Deep Learning and Functional Safety

Architekturoptimierung unterstützt Funktionale Sicherheit

Autor: Dr. Ulrich Bodenhausen, Ulrich Bodenhausen AI Coaching; Vector Consulting Services GmbH

Beitrag - Embedded Software Engineering Kongress 2018

This paper describes the challenges in arguing safety of systems using Deep Learning Neural Networks. The market potential of safety critical products using AI is very attractive and Deep Learning Neural networks have proven strengths to provide important functionality. Challenges remain in the understanding and further optimization of generalization capability and in the improvement of verification/validation methodology. Algorithmic optimization of the architecture of Deep Learning Neural Network can be used beneficially to reduce residual risk of functional insufficiencies. Additionally, it can also be used to improve analyzability by construction of architectures with required observation points.

AI Market Potential and Safety

Market analysis reports predict significant growth of revenue for products and services using Artificial Intelligence (AI). Bank of America Merrill Lynch analyze the Robot and AI market development. A categorization of their market forecast reveals that approx. 35% of robots and artificial intelligence market are safety critical products.

BCC Research expects autonomous robot category to account for the largest share - 23 percent - of annual market growth until 2024 and thus to dominate the smart machine market.

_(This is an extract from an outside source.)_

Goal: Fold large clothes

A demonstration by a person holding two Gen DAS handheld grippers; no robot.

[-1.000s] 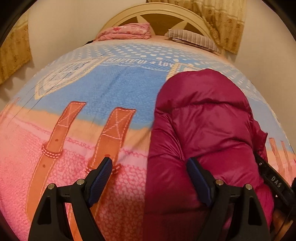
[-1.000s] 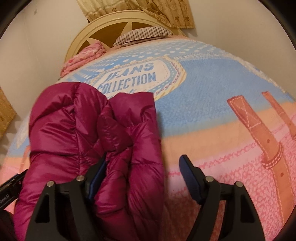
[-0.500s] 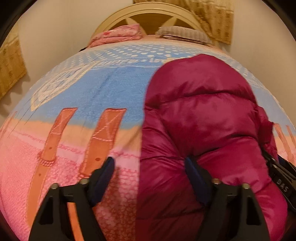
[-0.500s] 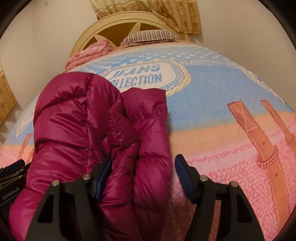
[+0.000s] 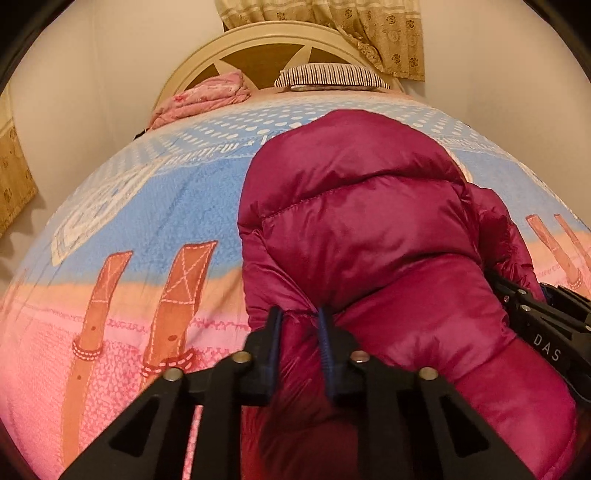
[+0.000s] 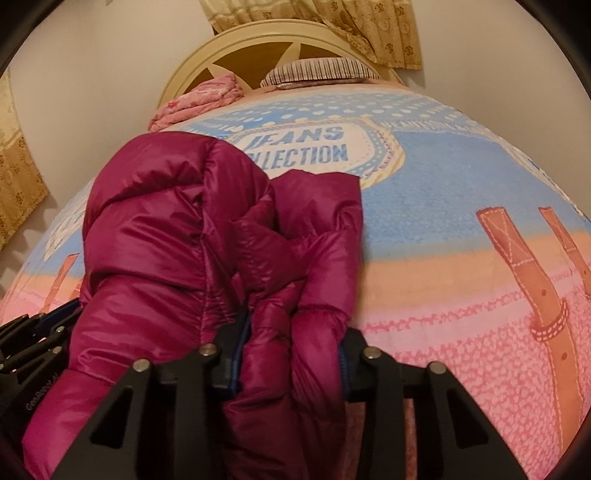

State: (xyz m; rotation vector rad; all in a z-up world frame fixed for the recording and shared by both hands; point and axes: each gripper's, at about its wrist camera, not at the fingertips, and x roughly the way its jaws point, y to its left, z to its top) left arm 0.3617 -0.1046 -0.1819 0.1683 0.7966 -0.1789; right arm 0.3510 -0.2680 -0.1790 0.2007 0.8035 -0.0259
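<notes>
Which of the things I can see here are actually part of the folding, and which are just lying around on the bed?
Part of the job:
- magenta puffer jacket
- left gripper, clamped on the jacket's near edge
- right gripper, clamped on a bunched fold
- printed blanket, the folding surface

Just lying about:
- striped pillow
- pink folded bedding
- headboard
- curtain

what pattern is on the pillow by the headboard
Thin dark and light stripes on the pillow; clearest in the left wrist view.
</notes>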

Tractica Research predicts a growth rate (CAGR) of 57% and GII Research estimate the artificial intelligence market to have cumulated growth rate of 54% from 2015 to 2020.

Allover, the growth potential seems to be very attractive. There are two implications from this: From the perspective of safety critical products it is likely that AI will become a very important driver for safety critical products. From the perspective of AI it is likely that Functional Safety will become an important requirement for large portion of AI based products. This paper aims to bridge the gap between both perspectives.

AI Market Potential and Embedded Software

Autonomous vehicles account for a large share within this predicted market growth of AI. However, there are many other applications, where an AI-based algorithm can potentially be used to augment an established embedded functionality by an intelligent usage of available or new sensor data. In case of safety critical systems, the safety case needs to be extended to cover the added sensors and AI engine.

Machine Learning (ML) and Real-World Applications

For the context of this paper, Machine Learning is defined as an approach using inductive learning techniques for system design, where the run-time system uses the results of a learning process to perform algorithmic operations (e.g. running a Deep Learning Neural Network having precomputed weights).

Machine Learning algorithms have been developed and applied for several decades. In case of application to real world data, the following design goals have been pursued:

The run-time systems performs with low deviation from desired system functionality in the defined application context.
The functionality is robust against variances (i.e. rotation, size, shape, color, …).
The performance is uniform across classes of inputs (i.e. critical classes do not yield unacceptable poor performance).
The system is robust against differences between its training and testing data sets.

One class of Machine Learning approaches is Neural Networks (NN). A NN consists of simple processing units ("nodes") which are connected via weights. In the generic approach each node of one layer of nodes is connected to each node of the next layer. A NN is a Deep Learning NN, if there are several hidden layers between input and output for internal processing (see Figure 1, PDF).

In practice over several decades of enhancement of Machine Learning, the approach of Deep Learning Neural Network NN and Deep Learning Convolutional NN have proven to be very powerful approaches to Machine Learning in real-world applications. How is this measured? The only way the get a relevant measure on how well a learning system is performing is to divide the available data in two sets, a set of training cases and a set of testing cases (see figure 2, PDF). The set of training cases (the green set in figure 2) is used by the learning algorithm to compute the parameters (i.e. weights of the interconnections in figure 1). A good performance (small deviation of the intended system functionality) on the set of training data means that the learning algorithm is at least able to memorize the set of training data.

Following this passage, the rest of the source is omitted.